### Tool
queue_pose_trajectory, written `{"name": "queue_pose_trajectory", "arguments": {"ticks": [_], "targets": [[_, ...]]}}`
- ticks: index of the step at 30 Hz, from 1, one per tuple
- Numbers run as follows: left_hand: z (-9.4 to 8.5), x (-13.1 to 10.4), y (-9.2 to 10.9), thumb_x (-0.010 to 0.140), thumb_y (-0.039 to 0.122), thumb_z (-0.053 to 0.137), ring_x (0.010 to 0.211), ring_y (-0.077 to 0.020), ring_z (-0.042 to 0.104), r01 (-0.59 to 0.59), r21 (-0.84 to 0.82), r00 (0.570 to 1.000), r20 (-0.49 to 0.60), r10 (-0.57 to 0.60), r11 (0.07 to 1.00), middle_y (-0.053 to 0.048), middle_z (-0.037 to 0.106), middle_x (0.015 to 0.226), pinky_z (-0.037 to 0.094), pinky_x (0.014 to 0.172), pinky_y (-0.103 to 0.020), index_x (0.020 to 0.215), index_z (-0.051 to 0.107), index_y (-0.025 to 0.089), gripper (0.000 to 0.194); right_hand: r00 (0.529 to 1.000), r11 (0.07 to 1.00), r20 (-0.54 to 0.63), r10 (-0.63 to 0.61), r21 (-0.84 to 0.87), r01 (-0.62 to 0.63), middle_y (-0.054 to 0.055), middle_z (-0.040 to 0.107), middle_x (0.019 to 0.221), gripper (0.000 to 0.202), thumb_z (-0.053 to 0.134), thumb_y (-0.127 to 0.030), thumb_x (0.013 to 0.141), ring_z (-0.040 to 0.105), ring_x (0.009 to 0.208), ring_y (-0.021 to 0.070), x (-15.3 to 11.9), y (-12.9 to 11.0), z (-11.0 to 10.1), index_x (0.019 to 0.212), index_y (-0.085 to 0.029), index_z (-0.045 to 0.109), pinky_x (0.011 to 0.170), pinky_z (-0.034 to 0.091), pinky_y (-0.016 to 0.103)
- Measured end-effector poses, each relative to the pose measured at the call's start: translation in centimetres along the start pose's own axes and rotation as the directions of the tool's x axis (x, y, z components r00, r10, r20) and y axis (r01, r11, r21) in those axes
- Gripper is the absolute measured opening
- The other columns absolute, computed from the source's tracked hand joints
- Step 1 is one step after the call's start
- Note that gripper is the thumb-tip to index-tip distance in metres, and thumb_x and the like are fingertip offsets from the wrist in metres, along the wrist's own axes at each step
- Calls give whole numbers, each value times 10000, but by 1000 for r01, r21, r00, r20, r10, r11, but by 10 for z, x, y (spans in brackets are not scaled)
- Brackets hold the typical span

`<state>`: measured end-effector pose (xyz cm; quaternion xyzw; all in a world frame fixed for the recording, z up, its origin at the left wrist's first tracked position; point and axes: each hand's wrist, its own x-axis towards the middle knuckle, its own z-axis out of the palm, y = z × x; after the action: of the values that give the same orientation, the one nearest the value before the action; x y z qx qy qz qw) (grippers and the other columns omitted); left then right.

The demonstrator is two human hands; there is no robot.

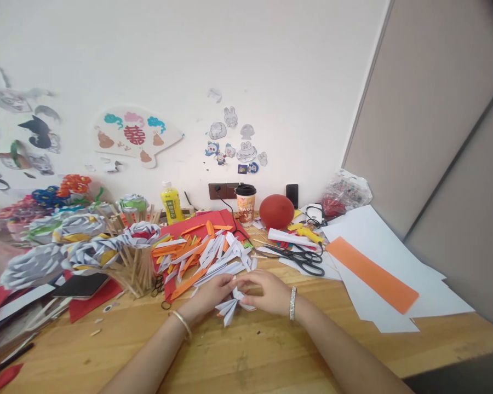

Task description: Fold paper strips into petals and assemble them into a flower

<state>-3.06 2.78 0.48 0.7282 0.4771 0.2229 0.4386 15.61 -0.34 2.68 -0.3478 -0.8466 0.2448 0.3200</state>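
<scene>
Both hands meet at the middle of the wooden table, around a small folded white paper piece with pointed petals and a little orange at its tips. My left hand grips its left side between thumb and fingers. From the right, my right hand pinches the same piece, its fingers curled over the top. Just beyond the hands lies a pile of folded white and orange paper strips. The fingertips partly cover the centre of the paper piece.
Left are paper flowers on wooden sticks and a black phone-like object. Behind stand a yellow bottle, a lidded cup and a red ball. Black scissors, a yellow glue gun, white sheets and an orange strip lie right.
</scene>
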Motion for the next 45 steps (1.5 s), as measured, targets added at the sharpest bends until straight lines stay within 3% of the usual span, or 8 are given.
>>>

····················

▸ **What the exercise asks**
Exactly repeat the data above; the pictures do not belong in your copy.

▸ **Response for this exercise**
### Tool
queue_pose_trajectory, written `{"name": "queue_pose_trajectory", "arguments": {"ticks": [_], "targets": [[_, ...]]}}`
- ticks: index of the step at 30 Hz, from 1, one per tuple
- Numbers run as follows: left_hand: z (-9.4 to 8.5), x (-13.1 to 10.4), y (-9.2 to 10.9), thumb_x (-0.010 to 0.140), thumb_y (-0.039 to 0.122), thumb_z (-0.053 to 0.137), ring_x (0.010 to 0.211), ring_y (-0.077 to 0.020), ring_z (-0.042 to 0.104), r01 (-0.59 to 0.59), r21 (-0.84 to 0.82), r00 (0.570 to 1.000), r20 (-0.49 to 0.60), r10 (-0.57 to 0.60), r11 (0.07 to 1.00), middle_y (-0.053 to 0.048), middle_z (-0.037 to 0.106), middle_x (0.015 to 0.226), pinky_z (-0.037 to 0.094), pinky_x (0.014 to 0.172), pinky_y (-0.103 to 0.020), index_x (0.020 to 0.215), index_z (-0.051 to 0.107), index_y (-0.025 to 0.089), gripper (0.000 to 0.194); right_hand: r00 (0.529 to 1.000), r11 (0.07 to 1.00), r20 (-0.54 to 0.63), r10 (-0.63 to 0.61), r21 (-0.84 to 0.87), r01 (-0.62 to 0.63), middle_y (-0.054 to 0.055), middle_z (-0.040 to 0.107), middle_x (0.019 to 0.221), gripper (0.000 to 0.202), thumb_z (-0.053 to 0.134), thumb_y (-0.127 to 0.030), thumb_x (0.013 to 0.141), ring_z (-0.040 to 0.105), ring_x (0.009 to 0.208), ring_y (-0.021 to 0.070), x (-15.3 to 11.9), y (-12.9 to 11.0), z (-11.0 to 10.1), index_x (0.019 to 0.212), index_y (-0.085 to 0.029), index_z (-0.045 to 0.109), pinky_x (0.011 to 0.170), pinky_z (-0.034 to 0.091), pinky_y (-0.016 to 0.103)
- Measured end-effector poses, each relative to the pose measured at the call's start: translation in centimetres along the start pose's own axes and rotation as the directions of the tool's x axis (x, y, z components r00, r10, r20) and y axis (r01, r11, r21) in those axes
- Gripper is the absolute measured opening
- The other columns absolute, computed from the source's tracked hand joints
- Step 1 is one step after the call's start
- Note that gripper is the thumb-tip to index-tip distance in metres, and thumb_x and the like are fingertip offsets from the wrist in metres, along the wrist's own axes at each step
- Calls give whole numbers, each value times 10000, but by 1000 for r01, r21, r00, r20, r10, r11, but by 10 for z, x, y (spans in brackets are not scaled)
- Brackets hold the typical span

`<state>`: measured end-effector pose (xyz cm; quaternion xyzw; all in a world frame fixed for the recording, z up, its origin at the left wrist's first tracked position; point and axes: each hand's wrist, its own x-axis towards the middle knuckle, its own z-axis out of the palm, y = z × x; after the action: of the values that give the same orientation, the one nearest the value before the action; x y z qx qy qz qw) (grippers and the other columns omitted); left then right.

The demonstrator is two human hands; there is no robot.


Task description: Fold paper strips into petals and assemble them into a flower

<state>-3.06 2.78 0.48 0.7282 0.4771 0.2229 0.4386 15.61 -0.34 2.68 -0.3478 -0.8466 0.2448 0.3200</state>
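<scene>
Both hands meet at the middle of the wooden table, around a small folded white paper piece with pointed petals and a little orange at its tips. My left hand grips its left side between thumb and fingers. From the right, my right hand pinches the same piece, its fingers curled over the top. Just beyond the hands lies a pile of folded white and orange paper strips. The fingertips partly cover the centre of the paper piece.
Left are paper flowers on wooden sticks and a black phone-like object. Behind stand a yellow bottle, a lidded cup and a red ball. Black scissors, a yellow glue gun, white sheets and an orange strip lie right.
</scene>
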Motion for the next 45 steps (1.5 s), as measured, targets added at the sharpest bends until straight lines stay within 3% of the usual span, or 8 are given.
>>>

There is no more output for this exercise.